Now that planting time has arrived for many of our vegetables, I am receiving
a great number of questions on soil preparation, amendments and mulches. Some
so-called "topsoils," sold in bags or in bulk, may have undesirable ingredients
for a vegetable garden. Here is a sample of some questions and, in my response,
some concepts you may want to consider before you use certain soil amendments or
Q. Is dyed-black mulch toxic and therefore not to be used in a vegetable garden, or is it safe?
-- Joseph P., Roselle Park
A. If you mean black plastic mulch, then the answer is yes, it is safe to use in the vegetable garden. There are a variety of plastic mulch colors that are used commonly in vegetable gardens and commercial farms. Colors include black, red, green, blue, white and brown. You can buy plastic mulches from many garden centers or use heavy-duty garbage bags around plants to reduce weeds and help retain moisture.
When using garbage bags, cut open on one side and at the bottom for a single layer. Lay plastic down before planting. Secure ends of the plastic by burying 2 to 3 inches of outside edges under the soil. With a utility knife, cut a small hole or X where you will place plants.
Plastic mulches are commonly used for tomato, pepper, eggplant, cucumbers and melons to reduce weeds between these large plants. For many other vegetables and for areas of the garden where you will practice succession plantings, as with lettuce, carrots, radish, spinach and peas, it is not wise to use plastic within the row due to tight spacing and the need to rework and replant the same season.
Some gardeners use landscape fabrics in garden paths and cover with organic mulches to help prevent weeds.

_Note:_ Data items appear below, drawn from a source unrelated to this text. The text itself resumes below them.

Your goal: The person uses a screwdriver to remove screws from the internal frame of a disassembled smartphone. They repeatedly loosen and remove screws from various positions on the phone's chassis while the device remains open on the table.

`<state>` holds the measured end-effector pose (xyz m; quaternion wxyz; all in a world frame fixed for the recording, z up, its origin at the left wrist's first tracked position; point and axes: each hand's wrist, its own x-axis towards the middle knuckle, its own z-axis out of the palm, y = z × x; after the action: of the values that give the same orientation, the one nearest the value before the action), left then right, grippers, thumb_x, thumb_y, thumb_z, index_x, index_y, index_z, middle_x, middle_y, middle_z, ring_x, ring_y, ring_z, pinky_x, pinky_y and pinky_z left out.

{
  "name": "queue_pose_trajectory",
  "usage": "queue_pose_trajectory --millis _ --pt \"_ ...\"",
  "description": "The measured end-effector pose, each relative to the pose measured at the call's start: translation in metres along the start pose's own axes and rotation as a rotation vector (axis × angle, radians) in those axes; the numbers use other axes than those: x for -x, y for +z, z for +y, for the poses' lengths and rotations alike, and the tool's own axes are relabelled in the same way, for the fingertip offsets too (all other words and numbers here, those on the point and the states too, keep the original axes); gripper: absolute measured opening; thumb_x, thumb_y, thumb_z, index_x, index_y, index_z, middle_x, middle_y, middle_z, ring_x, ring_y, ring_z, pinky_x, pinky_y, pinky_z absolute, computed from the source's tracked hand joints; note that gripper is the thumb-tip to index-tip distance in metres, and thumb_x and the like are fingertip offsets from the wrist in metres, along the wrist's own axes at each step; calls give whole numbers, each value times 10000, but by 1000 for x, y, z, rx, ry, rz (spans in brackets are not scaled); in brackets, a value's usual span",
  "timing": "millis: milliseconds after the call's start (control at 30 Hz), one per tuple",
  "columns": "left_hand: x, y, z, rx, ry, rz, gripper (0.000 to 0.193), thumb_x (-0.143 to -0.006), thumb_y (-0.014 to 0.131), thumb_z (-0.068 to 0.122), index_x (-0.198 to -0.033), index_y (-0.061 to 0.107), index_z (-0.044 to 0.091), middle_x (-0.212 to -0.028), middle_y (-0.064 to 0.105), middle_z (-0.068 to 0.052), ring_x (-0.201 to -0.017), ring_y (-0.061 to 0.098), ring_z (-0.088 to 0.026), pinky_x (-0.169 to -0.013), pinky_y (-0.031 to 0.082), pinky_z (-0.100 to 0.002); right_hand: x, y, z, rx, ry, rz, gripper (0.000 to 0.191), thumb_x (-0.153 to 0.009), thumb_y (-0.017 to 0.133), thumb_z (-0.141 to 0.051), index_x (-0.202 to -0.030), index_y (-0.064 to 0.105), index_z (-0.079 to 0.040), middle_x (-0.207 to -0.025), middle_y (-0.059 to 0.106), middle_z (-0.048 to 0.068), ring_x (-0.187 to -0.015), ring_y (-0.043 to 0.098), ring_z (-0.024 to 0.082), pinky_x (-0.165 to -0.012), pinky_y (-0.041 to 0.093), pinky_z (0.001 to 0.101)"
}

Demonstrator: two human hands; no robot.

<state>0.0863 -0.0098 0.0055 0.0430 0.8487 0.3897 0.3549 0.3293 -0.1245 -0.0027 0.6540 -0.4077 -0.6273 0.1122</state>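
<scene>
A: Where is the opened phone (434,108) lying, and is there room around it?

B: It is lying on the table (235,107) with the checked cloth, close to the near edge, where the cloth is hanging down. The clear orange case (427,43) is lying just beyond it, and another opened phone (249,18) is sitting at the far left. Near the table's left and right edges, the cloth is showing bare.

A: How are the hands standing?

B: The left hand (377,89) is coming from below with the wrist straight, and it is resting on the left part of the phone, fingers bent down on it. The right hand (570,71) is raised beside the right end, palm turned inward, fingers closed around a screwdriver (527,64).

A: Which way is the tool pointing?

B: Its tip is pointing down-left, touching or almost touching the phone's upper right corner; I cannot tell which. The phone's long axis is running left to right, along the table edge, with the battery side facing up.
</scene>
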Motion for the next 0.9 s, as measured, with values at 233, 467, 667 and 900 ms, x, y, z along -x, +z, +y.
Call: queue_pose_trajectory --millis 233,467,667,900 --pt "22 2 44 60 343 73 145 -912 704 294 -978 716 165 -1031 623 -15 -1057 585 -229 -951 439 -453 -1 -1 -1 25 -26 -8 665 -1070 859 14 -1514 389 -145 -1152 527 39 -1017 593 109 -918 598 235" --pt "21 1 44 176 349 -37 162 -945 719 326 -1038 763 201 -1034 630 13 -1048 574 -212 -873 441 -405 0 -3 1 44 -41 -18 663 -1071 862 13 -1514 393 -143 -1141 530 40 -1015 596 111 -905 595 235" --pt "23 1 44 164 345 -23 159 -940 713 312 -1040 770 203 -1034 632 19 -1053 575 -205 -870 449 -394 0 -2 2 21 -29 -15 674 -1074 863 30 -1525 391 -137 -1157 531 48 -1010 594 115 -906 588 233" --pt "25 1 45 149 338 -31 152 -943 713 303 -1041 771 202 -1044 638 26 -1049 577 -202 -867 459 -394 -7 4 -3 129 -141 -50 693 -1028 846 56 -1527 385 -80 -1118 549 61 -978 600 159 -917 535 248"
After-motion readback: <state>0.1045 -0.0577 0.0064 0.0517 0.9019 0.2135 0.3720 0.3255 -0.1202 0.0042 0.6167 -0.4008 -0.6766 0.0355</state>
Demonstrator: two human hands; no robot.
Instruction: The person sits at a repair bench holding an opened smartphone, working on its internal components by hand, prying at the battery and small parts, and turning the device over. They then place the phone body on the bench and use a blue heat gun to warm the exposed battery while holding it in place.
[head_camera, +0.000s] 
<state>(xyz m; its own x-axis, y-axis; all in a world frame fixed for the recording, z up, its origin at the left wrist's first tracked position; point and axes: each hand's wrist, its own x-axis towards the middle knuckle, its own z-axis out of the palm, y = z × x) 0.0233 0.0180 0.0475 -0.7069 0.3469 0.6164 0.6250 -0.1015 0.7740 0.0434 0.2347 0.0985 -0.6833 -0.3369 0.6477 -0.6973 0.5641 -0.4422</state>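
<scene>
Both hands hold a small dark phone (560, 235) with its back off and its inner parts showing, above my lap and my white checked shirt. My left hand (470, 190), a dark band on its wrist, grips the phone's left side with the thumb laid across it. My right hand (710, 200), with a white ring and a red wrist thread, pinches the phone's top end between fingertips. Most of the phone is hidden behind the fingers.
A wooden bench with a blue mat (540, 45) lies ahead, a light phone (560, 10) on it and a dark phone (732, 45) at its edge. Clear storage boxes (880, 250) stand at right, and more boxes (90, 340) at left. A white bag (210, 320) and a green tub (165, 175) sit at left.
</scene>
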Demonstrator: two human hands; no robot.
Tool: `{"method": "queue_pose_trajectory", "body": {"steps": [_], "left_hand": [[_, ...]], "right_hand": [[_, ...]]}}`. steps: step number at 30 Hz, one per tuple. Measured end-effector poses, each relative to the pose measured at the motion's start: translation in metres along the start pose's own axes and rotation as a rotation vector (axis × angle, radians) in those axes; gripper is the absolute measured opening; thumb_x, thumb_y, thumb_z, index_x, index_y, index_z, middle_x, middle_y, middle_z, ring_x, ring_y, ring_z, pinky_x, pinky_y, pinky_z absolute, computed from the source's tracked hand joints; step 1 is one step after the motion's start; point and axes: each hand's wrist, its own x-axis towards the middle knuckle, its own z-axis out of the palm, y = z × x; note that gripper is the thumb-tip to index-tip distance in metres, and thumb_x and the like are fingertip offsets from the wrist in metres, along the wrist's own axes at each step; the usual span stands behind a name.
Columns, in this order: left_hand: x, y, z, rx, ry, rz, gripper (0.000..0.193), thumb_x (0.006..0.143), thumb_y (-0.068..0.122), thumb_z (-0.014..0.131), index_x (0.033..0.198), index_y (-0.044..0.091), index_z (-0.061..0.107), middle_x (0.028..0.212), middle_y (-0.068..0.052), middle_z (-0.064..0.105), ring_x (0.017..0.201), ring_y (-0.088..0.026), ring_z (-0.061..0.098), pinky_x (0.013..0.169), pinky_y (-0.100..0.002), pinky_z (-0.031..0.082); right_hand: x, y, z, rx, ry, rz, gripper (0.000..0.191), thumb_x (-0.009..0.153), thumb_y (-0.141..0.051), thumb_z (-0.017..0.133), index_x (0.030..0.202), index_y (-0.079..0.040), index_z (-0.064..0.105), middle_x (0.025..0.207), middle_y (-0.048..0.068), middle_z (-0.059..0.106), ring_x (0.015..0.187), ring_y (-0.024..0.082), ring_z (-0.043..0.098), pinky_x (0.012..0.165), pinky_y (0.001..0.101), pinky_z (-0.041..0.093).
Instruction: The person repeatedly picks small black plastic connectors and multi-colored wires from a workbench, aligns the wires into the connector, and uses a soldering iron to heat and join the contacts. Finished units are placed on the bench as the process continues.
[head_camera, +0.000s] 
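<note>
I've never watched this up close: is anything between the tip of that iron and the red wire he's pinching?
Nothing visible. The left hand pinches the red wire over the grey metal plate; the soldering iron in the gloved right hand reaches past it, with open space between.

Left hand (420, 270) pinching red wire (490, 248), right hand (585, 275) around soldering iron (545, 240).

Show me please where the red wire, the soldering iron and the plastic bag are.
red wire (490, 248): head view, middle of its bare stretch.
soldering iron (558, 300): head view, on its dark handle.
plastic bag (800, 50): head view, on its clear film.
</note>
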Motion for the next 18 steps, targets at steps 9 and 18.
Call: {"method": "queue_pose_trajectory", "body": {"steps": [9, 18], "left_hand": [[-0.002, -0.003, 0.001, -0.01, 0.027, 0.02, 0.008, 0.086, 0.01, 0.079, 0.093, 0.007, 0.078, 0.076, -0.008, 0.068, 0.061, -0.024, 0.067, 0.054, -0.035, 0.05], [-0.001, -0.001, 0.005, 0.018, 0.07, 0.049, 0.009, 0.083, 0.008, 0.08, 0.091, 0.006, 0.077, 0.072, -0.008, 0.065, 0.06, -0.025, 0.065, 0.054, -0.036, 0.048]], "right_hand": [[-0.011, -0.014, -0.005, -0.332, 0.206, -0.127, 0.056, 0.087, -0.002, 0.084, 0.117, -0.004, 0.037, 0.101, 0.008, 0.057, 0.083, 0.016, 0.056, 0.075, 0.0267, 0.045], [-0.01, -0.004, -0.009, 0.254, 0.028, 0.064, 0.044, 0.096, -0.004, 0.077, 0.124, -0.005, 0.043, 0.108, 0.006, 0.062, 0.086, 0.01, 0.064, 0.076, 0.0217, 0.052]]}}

As for organic mulches, they are rarely black in color. Some bark mulches can be dark in color, but bark mulches are not the best mulches to use around vegetables. Bark mulches could be used in permanent pathways, but should be kept away from production areas. If wood mulches mix in with the soil around roots, the mulches will rob nitrogen from surrounding vegetable plants as soil microorganisms begin to break down noncomposted organic materials.
Q. I have two large dogs that generate a lot of waste.
Instead of dumping the waste in the garbage, I was intending to dump it in the
two vegetable gardens I have in the backyard as fertilizer. My wife tells me
that this would destroy anything growing there. I have not used the garden for
six years or more, except to store chopped up leaves in it each fall. Is there
anything I should add or do before tilling the dirt and adding vegetable seeds?
Will the dog waste cause any problems?
-- Fulton H., Martinsville
A. I do not recommend using pet waste in the vegetable garden. There are an assortment of disease organisms that may present problems to people if the waste is not properly treated or composted. Strains of harmful E. coli can survive in waste products. This can especially be a problem in areas where you are growing leafy vegetables, root crops or where vegetables or fruits are touching the soil.
The only waste I would recommend using in a garden is dehydrated and composted cow or horse manure that has been properly treated to reduce pathogens.
I recommend that you mix 3 inches of peat moss or leaf compost into the topsoil. Use some of that soil as a mulch around nonedible ornamental plants and incorporate into ornamental plant beds to improve those soils. Then go back in and add more organic matter to the remaining diluted soil and grow only tomatoes, peppers or caged vegetables that produce fruit away from the soil layer.
By next year, repeat the same practice by adding leaf compost or peat moss into the top 12 inches of soil. For this year, grow leafy vegetables such as lettuce in other areas or in containers, and give the waste and potentially harmful bacteria time to break down.
Q. Last year, I added a black topsoil to my vegetable garden
and had problems with my tomatoes, peppers and squash. They struggled the whole
season, turned yellow and eventually, some of the plants died. What should I do?
-- John S., Red Bank
A. There are several things to consider in this scenario. If many of the plants were yellow, especially in the older leaves, the problem could be that the soil was not simply soil but contained noncomposted organic ingredients. Organic components like food waste, bark or leaves, if incorporated around roots, can rob plants of nitrogen as soil microorganisms break down the organic materials. Unfortunately, some soil products could have some of these organic materials as a prime contaminant in the mix.
Quality topsoil is normally not black in color. If the soil is very dark in color, smell the product to determine if there is an ammonia or other foul odor. If the product has an odor, then I would avoid using this in your vegetable garden. Some products may have undesirable organic contaminants or even sewage sludge. It is sometimes very difficult to find quality topsoil unless you have a reliable source.
In many cases, I would recommend improving the soil that you have with peat moss or finished compost. For now, you could add some additional nitrogen to the garden with dried and composted cow manure, blood meal, kelp products or standard garden fertilizer at desired levels based on soil tests. Mix organic materials such as finished compost or peat moss into the top 12 inches of soil. Grow vegetables on raised, dome-shaped beds if possible, to allow for good drainage and air circulation. If you follow these recommendations, you should have a healthy garden this year.